Prompt: Here is a listing; restate all of it exactly.

Information shown:
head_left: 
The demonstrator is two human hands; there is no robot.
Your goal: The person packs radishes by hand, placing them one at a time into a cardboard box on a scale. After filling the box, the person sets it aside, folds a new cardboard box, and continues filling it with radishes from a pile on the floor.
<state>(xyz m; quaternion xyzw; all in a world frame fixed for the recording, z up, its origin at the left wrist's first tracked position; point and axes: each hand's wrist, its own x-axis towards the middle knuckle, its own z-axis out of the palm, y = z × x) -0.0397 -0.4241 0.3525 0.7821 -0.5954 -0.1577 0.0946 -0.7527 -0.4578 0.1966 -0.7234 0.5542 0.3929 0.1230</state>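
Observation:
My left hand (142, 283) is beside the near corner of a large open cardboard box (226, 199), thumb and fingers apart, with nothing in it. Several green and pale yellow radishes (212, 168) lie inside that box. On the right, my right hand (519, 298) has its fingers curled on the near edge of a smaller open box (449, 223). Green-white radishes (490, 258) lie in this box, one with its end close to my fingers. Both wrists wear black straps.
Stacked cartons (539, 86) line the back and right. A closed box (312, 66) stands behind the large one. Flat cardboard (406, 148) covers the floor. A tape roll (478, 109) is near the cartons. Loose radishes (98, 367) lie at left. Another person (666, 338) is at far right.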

Problem solution:
head_left: 
The demonstrator is two human hands; there is no robot.
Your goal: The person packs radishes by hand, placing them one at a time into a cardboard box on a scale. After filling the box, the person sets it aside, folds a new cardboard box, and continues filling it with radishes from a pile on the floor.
<state>(xyz m; quaternion xyzw; all in a world frame fixed for the recording, z up, its origin at the left wrist's first tracked position; point and axes: each hand's wrist, its own x-axis towards the middle knuckle, its own z-axis out of the palm, y = z × x) -0.0397 -0.4241 0.3525 0.7821 -0.5954 -0.1577 0.0946 -0.7527 -0.4578 0.1966 -0.7234 0.5542 0.3929 0.1230</state>
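Observation:
My left hand (142, 283) is beside the near corner of a large open cardboard box (226, 199), thumb and fingers apart, with nothing in it. Several green and pale yellow radishes (212, 168) lie inside that box. On the right, my right hand (519, 298) has its fingers curled on the near edge of a smaller open box (449, 223). Green-white radishes (490, 258) lie in this box, one with its end close to my fingers. Both wrists wear black straps.
Stacked cartons (539, 86) line the back and right. A closed box (312, 66) stands behind the large one. Flat cardboard (406, 148) covers the floor. A tape roll (478, 109) is near the cartons. Loose radishes (98, 367) lie at left. Another person (666, 338) is at far right.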

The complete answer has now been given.